▶ _Instructions to follow_
Using the records below, give again exactly the lines from the line that contains "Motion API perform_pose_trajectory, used" through the line that contains "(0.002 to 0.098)", both ends included, and only those.

(Collected data entries)
++++++++
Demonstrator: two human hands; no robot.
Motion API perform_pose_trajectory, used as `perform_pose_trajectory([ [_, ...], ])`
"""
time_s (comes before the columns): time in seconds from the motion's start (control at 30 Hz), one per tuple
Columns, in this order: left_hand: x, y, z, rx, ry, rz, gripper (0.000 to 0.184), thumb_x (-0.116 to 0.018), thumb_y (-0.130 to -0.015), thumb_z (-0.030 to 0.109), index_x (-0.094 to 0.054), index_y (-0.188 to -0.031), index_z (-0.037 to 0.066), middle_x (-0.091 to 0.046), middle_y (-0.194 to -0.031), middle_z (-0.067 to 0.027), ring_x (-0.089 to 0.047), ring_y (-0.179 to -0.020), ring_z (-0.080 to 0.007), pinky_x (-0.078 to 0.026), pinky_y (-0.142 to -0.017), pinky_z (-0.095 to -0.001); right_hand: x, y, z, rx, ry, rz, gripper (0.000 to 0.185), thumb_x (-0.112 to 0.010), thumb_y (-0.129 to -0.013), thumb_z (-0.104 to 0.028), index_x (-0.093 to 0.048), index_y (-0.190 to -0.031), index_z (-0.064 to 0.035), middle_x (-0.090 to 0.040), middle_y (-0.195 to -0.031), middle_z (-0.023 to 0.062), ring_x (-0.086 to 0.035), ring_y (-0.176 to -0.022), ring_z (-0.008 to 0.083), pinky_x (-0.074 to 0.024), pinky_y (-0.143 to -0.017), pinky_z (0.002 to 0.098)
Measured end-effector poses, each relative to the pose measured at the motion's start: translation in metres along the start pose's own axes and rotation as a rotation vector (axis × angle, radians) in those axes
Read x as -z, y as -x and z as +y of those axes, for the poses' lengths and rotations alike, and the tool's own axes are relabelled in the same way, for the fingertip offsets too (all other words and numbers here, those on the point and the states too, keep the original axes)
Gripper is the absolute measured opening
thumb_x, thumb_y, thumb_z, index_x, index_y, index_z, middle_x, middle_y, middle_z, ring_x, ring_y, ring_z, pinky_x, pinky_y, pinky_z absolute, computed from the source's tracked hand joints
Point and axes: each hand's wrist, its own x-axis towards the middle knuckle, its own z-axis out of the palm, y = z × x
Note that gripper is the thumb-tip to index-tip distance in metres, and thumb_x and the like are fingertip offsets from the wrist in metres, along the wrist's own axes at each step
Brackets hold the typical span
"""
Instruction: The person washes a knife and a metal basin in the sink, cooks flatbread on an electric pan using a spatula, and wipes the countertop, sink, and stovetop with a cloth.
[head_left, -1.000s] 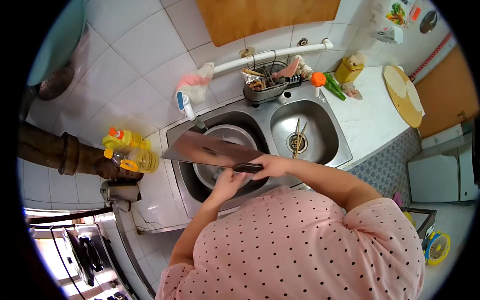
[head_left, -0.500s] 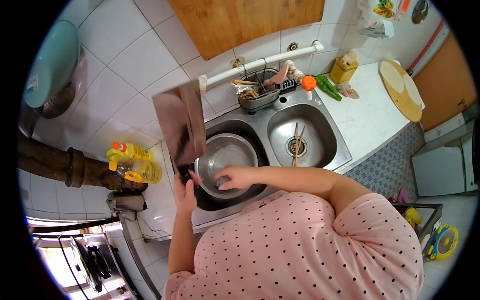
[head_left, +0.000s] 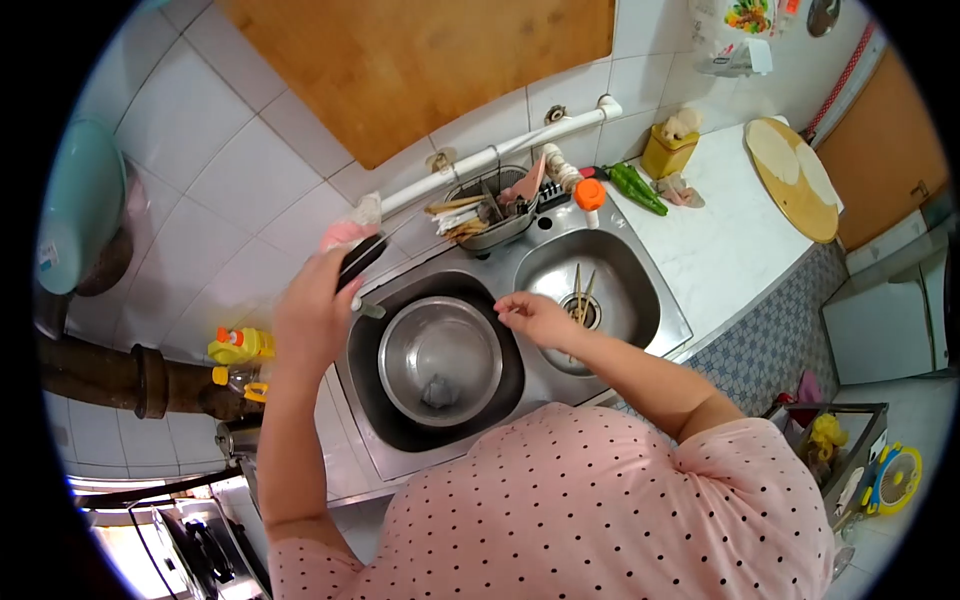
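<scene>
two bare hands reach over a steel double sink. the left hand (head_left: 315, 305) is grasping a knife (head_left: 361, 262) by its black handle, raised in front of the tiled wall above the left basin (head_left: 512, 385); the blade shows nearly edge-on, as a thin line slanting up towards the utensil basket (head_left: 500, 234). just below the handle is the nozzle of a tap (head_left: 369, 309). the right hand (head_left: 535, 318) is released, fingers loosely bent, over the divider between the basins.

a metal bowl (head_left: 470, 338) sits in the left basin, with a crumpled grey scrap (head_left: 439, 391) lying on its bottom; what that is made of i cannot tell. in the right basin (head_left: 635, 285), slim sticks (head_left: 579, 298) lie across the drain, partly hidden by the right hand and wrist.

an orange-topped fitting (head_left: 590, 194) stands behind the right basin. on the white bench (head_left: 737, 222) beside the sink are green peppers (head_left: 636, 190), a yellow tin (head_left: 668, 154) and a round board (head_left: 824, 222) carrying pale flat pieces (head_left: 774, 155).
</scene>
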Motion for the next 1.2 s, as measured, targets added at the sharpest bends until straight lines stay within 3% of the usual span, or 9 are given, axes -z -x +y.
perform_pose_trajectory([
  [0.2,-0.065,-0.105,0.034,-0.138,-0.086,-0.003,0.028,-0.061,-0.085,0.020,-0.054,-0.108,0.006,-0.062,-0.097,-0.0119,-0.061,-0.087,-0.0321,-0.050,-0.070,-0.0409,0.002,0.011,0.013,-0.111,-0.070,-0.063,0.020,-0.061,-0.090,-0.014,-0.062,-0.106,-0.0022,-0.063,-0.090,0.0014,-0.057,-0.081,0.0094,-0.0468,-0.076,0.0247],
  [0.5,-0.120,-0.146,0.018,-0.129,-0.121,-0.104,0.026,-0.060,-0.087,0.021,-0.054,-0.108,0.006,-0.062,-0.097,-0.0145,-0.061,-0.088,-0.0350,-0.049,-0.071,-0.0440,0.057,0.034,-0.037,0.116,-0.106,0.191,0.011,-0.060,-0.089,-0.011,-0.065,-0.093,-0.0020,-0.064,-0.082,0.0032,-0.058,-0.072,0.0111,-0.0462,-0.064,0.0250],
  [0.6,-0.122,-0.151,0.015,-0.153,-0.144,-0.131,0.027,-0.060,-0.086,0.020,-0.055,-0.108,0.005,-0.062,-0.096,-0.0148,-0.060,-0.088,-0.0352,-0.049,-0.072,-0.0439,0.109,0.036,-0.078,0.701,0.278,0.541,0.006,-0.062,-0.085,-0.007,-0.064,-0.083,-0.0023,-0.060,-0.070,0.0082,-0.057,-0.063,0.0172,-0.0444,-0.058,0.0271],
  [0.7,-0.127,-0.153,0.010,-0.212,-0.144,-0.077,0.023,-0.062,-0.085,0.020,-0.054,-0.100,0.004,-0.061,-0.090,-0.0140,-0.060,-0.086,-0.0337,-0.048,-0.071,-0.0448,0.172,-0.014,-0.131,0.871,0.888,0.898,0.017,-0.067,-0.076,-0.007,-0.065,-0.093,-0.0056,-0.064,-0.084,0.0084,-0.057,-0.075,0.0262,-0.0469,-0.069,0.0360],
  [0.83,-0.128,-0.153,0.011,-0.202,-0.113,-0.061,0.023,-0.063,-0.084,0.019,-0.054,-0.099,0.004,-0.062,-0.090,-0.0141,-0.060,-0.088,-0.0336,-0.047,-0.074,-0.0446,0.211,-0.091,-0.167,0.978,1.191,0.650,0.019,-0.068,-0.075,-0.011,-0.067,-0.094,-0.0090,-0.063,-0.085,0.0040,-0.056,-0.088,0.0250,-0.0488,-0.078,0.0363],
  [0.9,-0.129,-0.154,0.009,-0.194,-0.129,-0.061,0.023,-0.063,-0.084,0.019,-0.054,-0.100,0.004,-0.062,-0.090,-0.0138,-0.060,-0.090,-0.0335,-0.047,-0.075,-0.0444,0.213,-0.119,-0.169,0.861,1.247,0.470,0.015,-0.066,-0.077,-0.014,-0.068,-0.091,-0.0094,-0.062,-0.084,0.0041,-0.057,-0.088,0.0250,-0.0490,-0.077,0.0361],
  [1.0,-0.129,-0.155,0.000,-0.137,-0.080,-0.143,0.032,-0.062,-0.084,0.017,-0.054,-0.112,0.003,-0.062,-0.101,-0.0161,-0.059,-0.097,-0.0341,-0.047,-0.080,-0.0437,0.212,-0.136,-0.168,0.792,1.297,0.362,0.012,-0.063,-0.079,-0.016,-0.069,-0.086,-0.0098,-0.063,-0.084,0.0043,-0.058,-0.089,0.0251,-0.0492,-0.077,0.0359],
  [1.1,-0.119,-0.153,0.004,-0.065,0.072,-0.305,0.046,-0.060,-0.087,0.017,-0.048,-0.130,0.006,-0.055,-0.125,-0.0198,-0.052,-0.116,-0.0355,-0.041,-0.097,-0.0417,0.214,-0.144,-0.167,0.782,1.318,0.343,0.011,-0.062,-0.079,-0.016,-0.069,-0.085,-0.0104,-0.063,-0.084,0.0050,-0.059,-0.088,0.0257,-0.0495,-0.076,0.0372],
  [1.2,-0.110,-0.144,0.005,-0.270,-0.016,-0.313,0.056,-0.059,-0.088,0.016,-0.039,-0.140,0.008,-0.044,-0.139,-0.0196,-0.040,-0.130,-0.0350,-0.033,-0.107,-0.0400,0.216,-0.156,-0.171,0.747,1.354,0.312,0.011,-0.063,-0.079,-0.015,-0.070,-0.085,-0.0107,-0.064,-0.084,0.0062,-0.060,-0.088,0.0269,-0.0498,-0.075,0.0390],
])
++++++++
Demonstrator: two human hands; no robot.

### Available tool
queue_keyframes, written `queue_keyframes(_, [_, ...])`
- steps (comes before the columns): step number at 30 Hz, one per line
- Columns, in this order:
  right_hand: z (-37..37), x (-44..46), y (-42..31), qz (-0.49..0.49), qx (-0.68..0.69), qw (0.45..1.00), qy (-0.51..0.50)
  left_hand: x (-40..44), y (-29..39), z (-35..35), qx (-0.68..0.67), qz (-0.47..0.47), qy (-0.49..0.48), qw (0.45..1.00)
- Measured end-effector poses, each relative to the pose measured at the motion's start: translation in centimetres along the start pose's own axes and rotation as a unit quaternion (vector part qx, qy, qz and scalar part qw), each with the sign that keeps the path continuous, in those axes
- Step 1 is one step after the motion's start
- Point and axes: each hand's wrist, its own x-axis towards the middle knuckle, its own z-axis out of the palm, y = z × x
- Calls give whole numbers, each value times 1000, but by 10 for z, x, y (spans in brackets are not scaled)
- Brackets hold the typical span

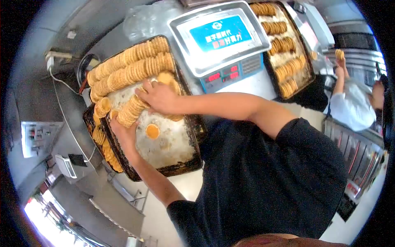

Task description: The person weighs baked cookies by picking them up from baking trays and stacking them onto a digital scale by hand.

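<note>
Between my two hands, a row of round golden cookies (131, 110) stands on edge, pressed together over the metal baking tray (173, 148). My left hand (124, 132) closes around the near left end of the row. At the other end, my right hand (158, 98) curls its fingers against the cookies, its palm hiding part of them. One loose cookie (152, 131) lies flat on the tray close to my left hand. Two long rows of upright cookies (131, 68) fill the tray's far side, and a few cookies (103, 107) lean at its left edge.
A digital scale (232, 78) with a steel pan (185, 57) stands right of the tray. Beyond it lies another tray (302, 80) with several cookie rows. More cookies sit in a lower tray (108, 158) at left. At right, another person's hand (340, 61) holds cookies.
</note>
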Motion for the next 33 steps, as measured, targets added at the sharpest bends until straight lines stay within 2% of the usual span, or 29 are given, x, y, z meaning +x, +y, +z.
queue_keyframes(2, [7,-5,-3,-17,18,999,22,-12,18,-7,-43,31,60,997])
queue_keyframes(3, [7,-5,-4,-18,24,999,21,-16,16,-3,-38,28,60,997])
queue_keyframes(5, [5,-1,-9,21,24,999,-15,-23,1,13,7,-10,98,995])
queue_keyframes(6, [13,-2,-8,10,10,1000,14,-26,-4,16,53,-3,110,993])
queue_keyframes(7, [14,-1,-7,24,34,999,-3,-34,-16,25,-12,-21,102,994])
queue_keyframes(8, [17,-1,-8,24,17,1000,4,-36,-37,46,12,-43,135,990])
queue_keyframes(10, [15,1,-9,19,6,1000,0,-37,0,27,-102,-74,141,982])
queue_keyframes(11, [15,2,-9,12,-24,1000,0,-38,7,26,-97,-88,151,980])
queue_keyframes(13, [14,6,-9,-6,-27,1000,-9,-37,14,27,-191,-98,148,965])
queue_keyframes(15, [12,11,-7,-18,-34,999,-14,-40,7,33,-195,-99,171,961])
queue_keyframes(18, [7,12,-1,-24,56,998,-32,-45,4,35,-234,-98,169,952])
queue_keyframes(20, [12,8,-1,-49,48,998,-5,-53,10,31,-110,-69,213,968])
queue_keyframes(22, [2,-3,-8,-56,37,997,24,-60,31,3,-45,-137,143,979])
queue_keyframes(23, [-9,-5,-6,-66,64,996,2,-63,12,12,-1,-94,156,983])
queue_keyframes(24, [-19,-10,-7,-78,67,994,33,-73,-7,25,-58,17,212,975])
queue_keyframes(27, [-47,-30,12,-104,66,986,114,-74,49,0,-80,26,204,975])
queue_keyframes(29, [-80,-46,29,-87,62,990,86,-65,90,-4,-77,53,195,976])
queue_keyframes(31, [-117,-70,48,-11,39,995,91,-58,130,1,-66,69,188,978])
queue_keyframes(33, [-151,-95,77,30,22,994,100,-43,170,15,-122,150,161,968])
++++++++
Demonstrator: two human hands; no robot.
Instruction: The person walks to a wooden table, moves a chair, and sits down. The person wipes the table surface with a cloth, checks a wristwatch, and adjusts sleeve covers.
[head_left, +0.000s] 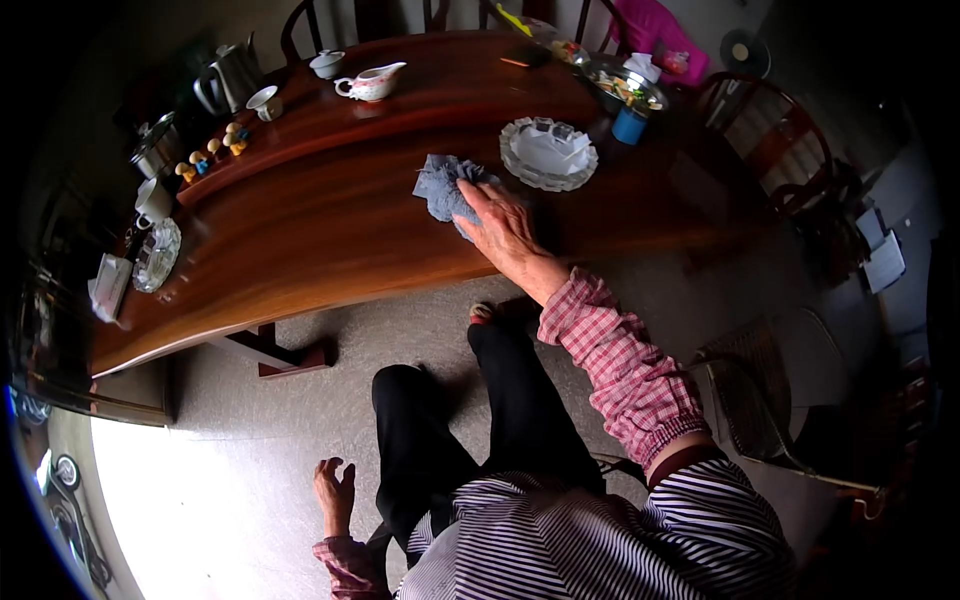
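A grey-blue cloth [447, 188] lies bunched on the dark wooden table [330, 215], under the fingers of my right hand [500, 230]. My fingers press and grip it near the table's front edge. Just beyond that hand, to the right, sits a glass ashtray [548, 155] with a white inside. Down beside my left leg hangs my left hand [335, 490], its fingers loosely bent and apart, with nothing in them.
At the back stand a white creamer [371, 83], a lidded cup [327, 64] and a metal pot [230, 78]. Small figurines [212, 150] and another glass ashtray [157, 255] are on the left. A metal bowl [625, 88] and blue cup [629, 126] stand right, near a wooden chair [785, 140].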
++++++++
▶ _Output below_
Motion API perform_pose_trajectory, used as `perform_pose_trajectory([ [_, ...], ])`
"""
time_s (comes before the columns): time in seconds from the motion's start (control at 30 Hz), one per tuple
Columns, in this order: left_hand: x, y, z, rx, ry, rz, gripper (0.000 to 0.184), thumb_x (-0.116 to 0.018), thumb_y (-0.130 to -0.015), thumb_z (-0.030 to 0.109), index_x (-0.094 to 0.054), index_y (-0.188 to -0.031), index_z (-0.037 to 0.066), middle_x (-0.091 to 0.046), middle_y (-0.194 to -0.031), middle_z (-0.067 to 0.027), ring_x (-0.089 to 0.047), ring_y (-0.179 to -0.020), ring_z (-0.080 to 0.007), pinky_x (-0.078 to 0.026), pinky_y (-0.142 to -0.017), pinky_z (-0.095 to -0.001); right_hand: x, y, z, rx, ry, rz, gripper (0.000 to 0.185), thumb_x (-0.112 to 0.010), thumb_y (-0.129 to -0.013), thumb_z (-0.104 to 0.028), index_x (-0.093 to 0.048), index_y (-0.190 to -0.031), index_z (-0.064 to 0.035), middle_x (-0.090 to 0.040), middle_y (-0.195 to -0.031), middle_z (-0.023 to 0.062), ring_x (-0.086 to 0.035), ring_y (-0.176 to -0.022), ring_z (-0.008 to 0.083), pinky_x (-0.074 to 0.024), pinky_y (-0.143 to -0.017), pinky_z (0.002 to 0.098)

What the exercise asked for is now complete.